Predictive Value Depends Upon Prevalence
The positive and negative predictive values vary considerably depending upon the prevalence of influenza (level of influenza activity) in the patient population being tested.
- False-positive (and true-negative) influenza test results are more likely to occur when disease prevalence is low, which is generally at the beginning and end of the influenza season.
- False-negative (and true-positive) influenza test results are more likely to occur when disease prevalence is high, which is typically at the height of the influenza season.
Clinical Considerations of Testing When Influenza Prevalence is Low
When influenza prevalence is relatively low, the positive predictive value (PPV) is low and false-positive test results are more likely. By contrast, when influenza prevalence is low, the negative predictive value (NPV) is high, and negative results are more likely to be true.
| If Influenza Prevalence is... | And Specificity is... | Then PPV is... | False Pos. rate1 is... |
|---|---|---|---|
| VERY LOW (2.5%) | MODERATE (80%) | VERY LOW (6-12%) | VERY HIGH (88-94%) |
| VERY LOW (2.5%) | HIGH (98%) | LOW (39-56%) | HIGH (44-61%) |
| MODERATE (20%) | MODERATE (80%) | LOW (38-56%) | HIGH (44-62%) |
| MODERATE (20%) | HIGH (98%) | HIGH (86-93%) | LOW (7-14%) |
The false pos. rate is the number of false positives/number of total positives, or 1-PPV.
The interpretation of positive results should take into account the clinical characteristics of the case and the prevalence of influenza in the patient population being tested (e.g., level of influenza activity in the community). If an important clinical decision is affected by the test result, the rapid test result should be confirmed by another test, such as reverse transcription polymerase chain reaction (RT-PCR).

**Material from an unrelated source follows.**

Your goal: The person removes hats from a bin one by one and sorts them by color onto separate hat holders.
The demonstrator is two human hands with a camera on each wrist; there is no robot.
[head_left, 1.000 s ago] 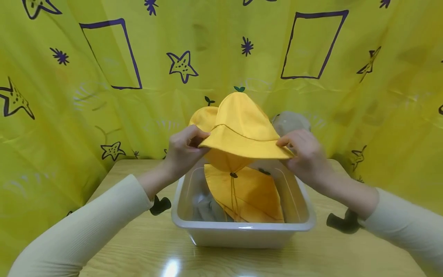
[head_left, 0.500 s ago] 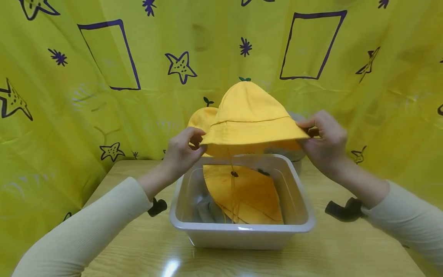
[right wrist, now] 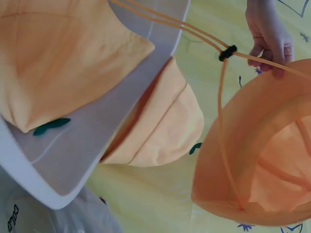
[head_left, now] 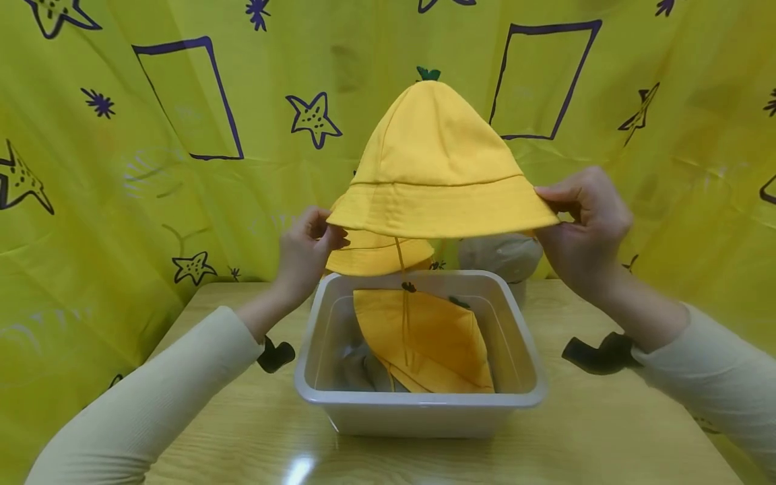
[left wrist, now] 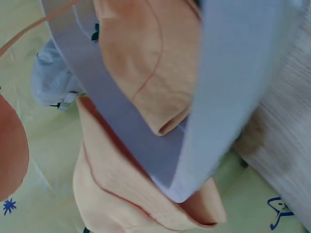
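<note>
A yellow bucket hat [head_left: 439, 155] with a green sprout on top is held upright above a white plastic bin [head_left: 424, 399]. My left hand [head_left: 305, 252] pinches the brim at its left edge, and my right hand [head_left: 585, 229] pinches it at the right. From inside the hat a chin cord [right wrist: 221, 111] with a dark toggle hangs down over the bin. The right wrist view looks up into the hat's hollow underside, with the left hand at the brim's far side. Inside the bin lies another yellow hat [head_left: 436, 337], folded, beside something grey [head_left: 364, 367].
Behind the bin sits a third yellow hat [head_left: 382, 256], partly covered by the held one. To its right stands a grey hat [head_left: 503, 254]. The bin rests on a wooden table [head_left: 230, 417], with a yellow patterned curtain [head_left: 242, 202] behind.
Both hands have raised the hat and spread its brim wider, the right hand moving up and rightward. The hat now faces forward more squarely, and more of the hat behind shows below it.
</note>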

Top of PageClinical Considerations of Testing When Influenza Prevalence Is High
When influenza prevalence is relatively high, the NPV is low and false-negative test results are more likely. When influenza prevalence is high, the PPV is high and positive results are more likely to be true.
| If Influenza Prevalence is... | And Sensitivity is... | Then NPV is... | False Neg. rate2 is... |
|---|---|---|---|
| MODERATE (20%) | LOW (50%) | MODERATE (86-89%) | MODERATE (11-14%) |
| MODERATE (20%) | HIGH (90%) | HIGH(97-99%) | LOW (2-3%) |
| HIGH (40%) | LOW (50%) | MODERATE (70-75%) | MODERATE (25-30%) |
| HIGH (40%) | HIGH (90%) | HIGH (93-94%) | LOW (6-7%) |
The false neg. rate is the number of false negatives/number of total positives, or 1-NPV.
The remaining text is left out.